→ WHAT YOU SHOULD DO: The pictures in the data below are to be omitted; all else must be duplicated exactly.
-*-
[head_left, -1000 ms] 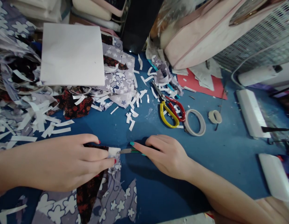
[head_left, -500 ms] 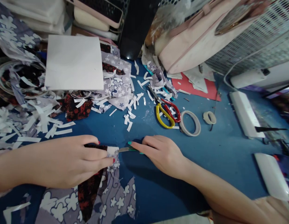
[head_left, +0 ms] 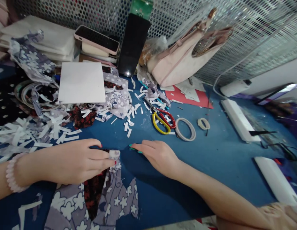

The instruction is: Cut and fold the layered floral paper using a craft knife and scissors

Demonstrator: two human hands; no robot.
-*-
→ EXERCISE RESPONSE:
[head_left, -1000 ms] 
[head_left, -500 ms] 
[head_left, +0 ms] 

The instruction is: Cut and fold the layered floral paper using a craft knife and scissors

Demonstrator: two human hands; no robot.

No further output is required.